[Problem] What is needed is an exact copy of every entry.
....................
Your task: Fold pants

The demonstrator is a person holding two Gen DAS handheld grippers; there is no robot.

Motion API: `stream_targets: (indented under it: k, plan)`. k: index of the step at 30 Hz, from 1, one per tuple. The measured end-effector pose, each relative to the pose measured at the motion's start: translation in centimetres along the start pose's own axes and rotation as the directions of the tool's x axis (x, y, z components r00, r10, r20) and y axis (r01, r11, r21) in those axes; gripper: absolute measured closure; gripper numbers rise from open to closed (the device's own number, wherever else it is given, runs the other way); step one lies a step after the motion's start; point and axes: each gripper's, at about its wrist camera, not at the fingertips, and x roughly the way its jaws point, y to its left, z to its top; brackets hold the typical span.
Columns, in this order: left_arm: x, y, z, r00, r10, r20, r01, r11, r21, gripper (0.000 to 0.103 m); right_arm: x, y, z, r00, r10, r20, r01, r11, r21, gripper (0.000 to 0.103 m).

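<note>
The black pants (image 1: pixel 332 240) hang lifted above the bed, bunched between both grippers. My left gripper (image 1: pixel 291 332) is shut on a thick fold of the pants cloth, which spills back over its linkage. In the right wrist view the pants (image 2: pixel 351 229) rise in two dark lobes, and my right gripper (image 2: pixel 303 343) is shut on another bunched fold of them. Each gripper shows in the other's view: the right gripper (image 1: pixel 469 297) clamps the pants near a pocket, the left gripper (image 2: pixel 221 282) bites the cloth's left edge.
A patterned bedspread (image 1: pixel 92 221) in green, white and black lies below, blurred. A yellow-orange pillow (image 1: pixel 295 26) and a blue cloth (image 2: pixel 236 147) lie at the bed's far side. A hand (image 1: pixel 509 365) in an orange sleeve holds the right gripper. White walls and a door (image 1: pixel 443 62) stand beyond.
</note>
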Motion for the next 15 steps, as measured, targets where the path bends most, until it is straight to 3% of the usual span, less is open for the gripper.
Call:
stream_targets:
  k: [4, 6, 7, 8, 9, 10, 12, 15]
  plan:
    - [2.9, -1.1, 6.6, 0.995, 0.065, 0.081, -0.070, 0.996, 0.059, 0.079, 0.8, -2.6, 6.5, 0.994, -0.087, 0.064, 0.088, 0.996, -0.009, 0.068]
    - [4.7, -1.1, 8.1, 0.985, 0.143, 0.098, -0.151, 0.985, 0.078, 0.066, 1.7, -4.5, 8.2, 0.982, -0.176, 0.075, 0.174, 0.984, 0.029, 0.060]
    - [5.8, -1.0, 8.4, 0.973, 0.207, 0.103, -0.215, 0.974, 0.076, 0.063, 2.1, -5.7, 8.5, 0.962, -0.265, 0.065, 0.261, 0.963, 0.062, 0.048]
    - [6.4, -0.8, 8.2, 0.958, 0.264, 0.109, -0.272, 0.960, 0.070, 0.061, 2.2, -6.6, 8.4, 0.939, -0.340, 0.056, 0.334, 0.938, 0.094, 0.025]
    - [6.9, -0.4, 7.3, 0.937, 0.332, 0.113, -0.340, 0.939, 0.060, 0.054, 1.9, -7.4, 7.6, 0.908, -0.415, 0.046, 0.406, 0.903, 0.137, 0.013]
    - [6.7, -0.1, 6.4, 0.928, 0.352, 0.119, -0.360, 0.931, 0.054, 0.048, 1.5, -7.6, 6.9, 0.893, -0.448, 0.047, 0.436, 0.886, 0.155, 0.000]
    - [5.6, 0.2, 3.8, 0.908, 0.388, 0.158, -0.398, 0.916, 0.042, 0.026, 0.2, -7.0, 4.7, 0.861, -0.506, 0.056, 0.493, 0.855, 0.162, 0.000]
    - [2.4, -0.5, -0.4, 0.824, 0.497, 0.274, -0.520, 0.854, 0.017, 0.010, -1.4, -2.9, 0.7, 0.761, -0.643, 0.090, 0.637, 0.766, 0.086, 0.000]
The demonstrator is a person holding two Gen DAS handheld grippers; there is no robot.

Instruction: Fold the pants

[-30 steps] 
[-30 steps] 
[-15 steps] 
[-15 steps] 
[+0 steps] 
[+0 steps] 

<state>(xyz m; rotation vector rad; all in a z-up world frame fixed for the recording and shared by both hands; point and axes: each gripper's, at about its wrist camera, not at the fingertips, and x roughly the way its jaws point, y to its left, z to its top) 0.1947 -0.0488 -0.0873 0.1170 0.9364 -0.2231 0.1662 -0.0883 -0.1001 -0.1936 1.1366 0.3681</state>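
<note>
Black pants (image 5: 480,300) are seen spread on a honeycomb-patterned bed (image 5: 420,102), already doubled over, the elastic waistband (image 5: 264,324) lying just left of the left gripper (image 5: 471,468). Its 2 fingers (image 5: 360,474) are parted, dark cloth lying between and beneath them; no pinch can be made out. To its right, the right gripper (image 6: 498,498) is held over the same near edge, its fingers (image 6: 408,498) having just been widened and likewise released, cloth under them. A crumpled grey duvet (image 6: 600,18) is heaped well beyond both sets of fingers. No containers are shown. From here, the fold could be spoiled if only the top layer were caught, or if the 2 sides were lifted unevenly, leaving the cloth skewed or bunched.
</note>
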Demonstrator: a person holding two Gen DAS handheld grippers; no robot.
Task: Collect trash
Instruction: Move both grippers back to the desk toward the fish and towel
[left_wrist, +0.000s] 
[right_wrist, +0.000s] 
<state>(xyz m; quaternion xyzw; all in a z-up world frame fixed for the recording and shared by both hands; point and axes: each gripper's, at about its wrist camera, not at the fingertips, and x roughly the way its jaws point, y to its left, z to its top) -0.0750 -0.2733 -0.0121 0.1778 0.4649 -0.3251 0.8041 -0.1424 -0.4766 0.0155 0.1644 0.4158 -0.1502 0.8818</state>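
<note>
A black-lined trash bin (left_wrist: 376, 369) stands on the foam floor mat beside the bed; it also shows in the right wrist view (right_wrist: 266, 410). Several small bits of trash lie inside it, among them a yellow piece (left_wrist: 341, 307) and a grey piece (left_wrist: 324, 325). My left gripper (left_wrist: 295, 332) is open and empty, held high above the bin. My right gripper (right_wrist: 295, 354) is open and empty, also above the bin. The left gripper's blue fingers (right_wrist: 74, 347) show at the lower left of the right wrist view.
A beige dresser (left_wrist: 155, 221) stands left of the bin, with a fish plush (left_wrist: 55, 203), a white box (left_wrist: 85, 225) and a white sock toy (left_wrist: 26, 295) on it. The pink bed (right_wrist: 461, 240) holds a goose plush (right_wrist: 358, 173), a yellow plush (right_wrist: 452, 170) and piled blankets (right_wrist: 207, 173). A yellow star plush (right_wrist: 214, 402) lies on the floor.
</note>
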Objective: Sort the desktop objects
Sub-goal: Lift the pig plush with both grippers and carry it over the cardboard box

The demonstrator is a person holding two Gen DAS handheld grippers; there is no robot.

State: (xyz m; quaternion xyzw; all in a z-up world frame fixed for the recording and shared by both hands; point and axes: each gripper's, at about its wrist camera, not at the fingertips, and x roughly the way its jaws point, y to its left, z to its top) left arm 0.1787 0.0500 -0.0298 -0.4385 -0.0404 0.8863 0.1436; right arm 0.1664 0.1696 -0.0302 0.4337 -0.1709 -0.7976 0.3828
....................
[Reply]
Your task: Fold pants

The demonstrator is a person holding two Gen DAS handheld grippers; there is no robot.

Motion API: `stream_targets: (indented under it: k, plan)`. k: index of the step at 30 Hz, from 1, one per tuple. The measured end-effector pose, each relative to the pose measured at the motion's start: translation in centimetres along the start pose's own axes and rotation as the directions of the tool's x axis (x, y, z components r00, r10, r20) and y axis (r01, r11, r21) in those axes; gripper: absolute measured closure; gripper numbers rise from open to closed (the device's own number, wherever else it is given, runs the other way); step one lies a step after the motion's start; point and axes: each gripper's, at about its wrist camera, not at the fingertips, and x roughly the way its jaws point, y to its left, z to its top; brackets hold the typical span.
Columns, in this order: left_arm: x, y, z, r00, r10, r20, r01, r11, r21, gripper (0.000 to 0.103 m); right_arm: x, y, z, r00, r10, r20, r01, r11, r21, gripper (0.000 to 0.103 m).

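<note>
The black pants (image 1: pixel 332 240) hang lifted above the bed, bunched between both grippers. My left gripper (image 1: pixel 291 332) is shut on a thick fold of the pants cloth, which spills back over its linkage. In the right wrist view the pants (image 2: pixel 351 229) rise in two dark lobes, and my right gripper (image 2: pixel 303 343) is shut on another bunched fold of them. Each gripper shows in the other's view: the right gripper (image 1: pixel 469 297) clamps the pants near a pocket, the left gripper (image 2: pixel 221 282) bites the cloth's left edge.
A patterned bedspread (image 1: pixel 92 221) in green, white and black lies below, blurred. A yellow-orange pillow (image 1: pixel 295 26) and a blue cloth (image 2: pixel 236 147) lie at the bed's far side. A hand (image 1: pixel 509 365) in an orange sleeve holds the right gripper. White walls and a door (image 1: pixel 443 62) stand beyond.
</note>
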Motion for the next 15 steps, as measured, targets where the path bends most, until it is straight to 3% of the usual span, less is open for the gripper.
Call:
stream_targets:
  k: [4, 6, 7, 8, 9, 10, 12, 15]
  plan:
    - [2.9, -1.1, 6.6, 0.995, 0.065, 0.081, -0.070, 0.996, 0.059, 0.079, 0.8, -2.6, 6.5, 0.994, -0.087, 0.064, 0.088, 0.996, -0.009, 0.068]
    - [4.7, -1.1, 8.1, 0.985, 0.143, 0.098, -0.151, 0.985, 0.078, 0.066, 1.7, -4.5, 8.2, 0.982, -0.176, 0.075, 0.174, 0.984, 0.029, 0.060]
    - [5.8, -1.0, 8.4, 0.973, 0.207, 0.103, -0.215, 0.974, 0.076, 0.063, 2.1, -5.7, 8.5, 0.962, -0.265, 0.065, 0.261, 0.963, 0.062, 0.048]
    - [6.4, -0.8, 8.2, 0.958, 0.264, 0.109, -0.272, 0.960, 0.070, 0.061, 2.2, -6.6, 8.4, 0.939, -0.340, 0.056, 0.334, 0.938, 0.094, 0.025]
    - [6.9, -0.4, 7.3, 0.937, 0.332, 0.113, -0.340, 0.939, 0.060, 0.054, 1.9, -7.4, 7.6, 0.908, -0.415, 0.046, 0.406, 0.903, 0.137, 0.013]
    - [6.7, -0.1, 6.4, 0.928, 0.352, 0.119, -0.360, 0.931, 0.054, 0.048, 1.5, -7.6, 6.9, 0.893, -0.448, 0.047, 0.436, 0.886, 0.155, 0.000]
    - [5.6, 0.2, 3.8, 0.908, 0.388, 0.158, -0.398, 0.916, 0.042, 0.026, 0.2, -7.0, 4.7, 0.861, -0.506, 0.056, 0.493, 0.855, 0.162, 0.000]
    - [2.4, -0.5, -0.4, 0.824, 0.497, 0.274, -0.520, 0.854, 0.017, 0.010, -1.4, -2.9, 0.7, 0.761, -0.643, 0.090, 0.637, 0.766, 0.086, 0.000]
The demonstrator is a person holding two Gen DAS handheld grippers; there is no robot.

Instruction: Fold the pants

[-30 steps] 
[-30 steps] 
[-15 steps] 
[-15 steps] 
[+0 steps] 
[+0 steps] 

<state>(xyz m; rotation vector rad; all in a z-up world frame fixed for the recording and shared by both hands; point and axes: each gripper's, at about its wrist camera, not at the fingertips, and x roughly the way its jaws point, y to its left, z to its top) 0.1947 -0.0488 -0.0873 0.1170 0.9364 -0.2231 0.1662 -0.0883 -0.1001 -0.1936 1.1366 0.3681</state>
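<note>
Black pants (image 5: 480,300) are seen spread on a honeycomb-patterned bed (image 5: 420,102), already doubled over, the elastic waistband (image 5: 264,324) lying just left of the left gripper (image 5: 471,468). Its 2 fingers (image 5: 360,474) are parted, dark cloth lying between and beneath them; no pinch can be made out. To its right, the right gripper (image 6: 498,498) is held over the same near edge, its fingers (image 6: 408,498) having just been widened and likewise released, cloth under them. A crumpled grey duvet (image 6: 600,18) is heaped well beyond both sets of fingers. No containers are shown. From here, the fold could be spoiled if only the top layer were caught, or if the 2 sides were lifted unevenly, leaving the cloth skewed or bunched.
</note>
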Demonstrator: a person holding two Gen DAS handheld grippers; no robot.
Task: Collect trash
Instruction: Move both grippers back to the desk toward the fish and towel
[left_wrist, +0.000s] 
[right_wrist, +0.000s] 
<state>(xyz m; quaternion xyzw; all in a z-up world frame fixed for the recording and shared by both hands; point and axes: each gripper's, at about its wrist camera, not at the fingertips, and x roughly the way its jaws point, y to its left, z to its top) -0.0750 -0.2733 -0.0121 0.1778 0.4649 -0.3251 0.8041 -0.1424 -0.4766 0.0155 0.1644 0.4158 -0.1502 0.8818</state>
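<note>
A black-lined trash bin (left_wrist: 376, 369) stands on the foam floor mat beside the bed; it also shows in the right wrist view (right_wrist: 266, 410). Several small bits of trash lie inside it, among them a yellow piece (left_wrist: 341, 307) and a grey piece (left_wrist: 324, 325). My left gripper (left_wrist: 295, 332) is open and empty, held high above the bin. My right gripper (right_wrist: 295, 354) is open and empty, also above the bin. The left gripper's blue fingers (right_wrist: 74, 347) show at the lower left of the right wrist view.
A beige dresser (left_wrist: 155, 221) stands left of the bin, with a fish plush (left_wrist: 55, 203), a white box (left_wrist: 85, 225) and a white sock toy (left_wrist: 26, 295) on it. The pink bed (right_wrist: 461, 240) holds a goose plush (right_wrist: 358, 173), a yellow plush (right_wrist: 452, 170) and piled blankets (right_wrist: 207, 173). A yellow star plush (right_wrist: 214, 402) lies on the floor.
</note>
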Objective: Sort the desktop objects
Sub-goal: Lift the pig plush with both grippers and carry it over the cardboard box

The demonstrator is a person holding two Gen DAS handheld grippers; there is no robot.

State: (xyz m; quaternion xyzw; all in a z-up world frame fixed for the recording and shared by both hands; point and axes: each gripper's, at about its wrist camera, not at the fingertips, and x roughly the way its jaws point, y to its left, z to its top) left arm 0.1787 0.0500 -0.0298 -0.4385 -0.0404 0.8863 0.1436; right arm 0.1664 0.1696 -0.0302 0.4337 -0.1709 -0.7976 0.3828

This output requires nothing further.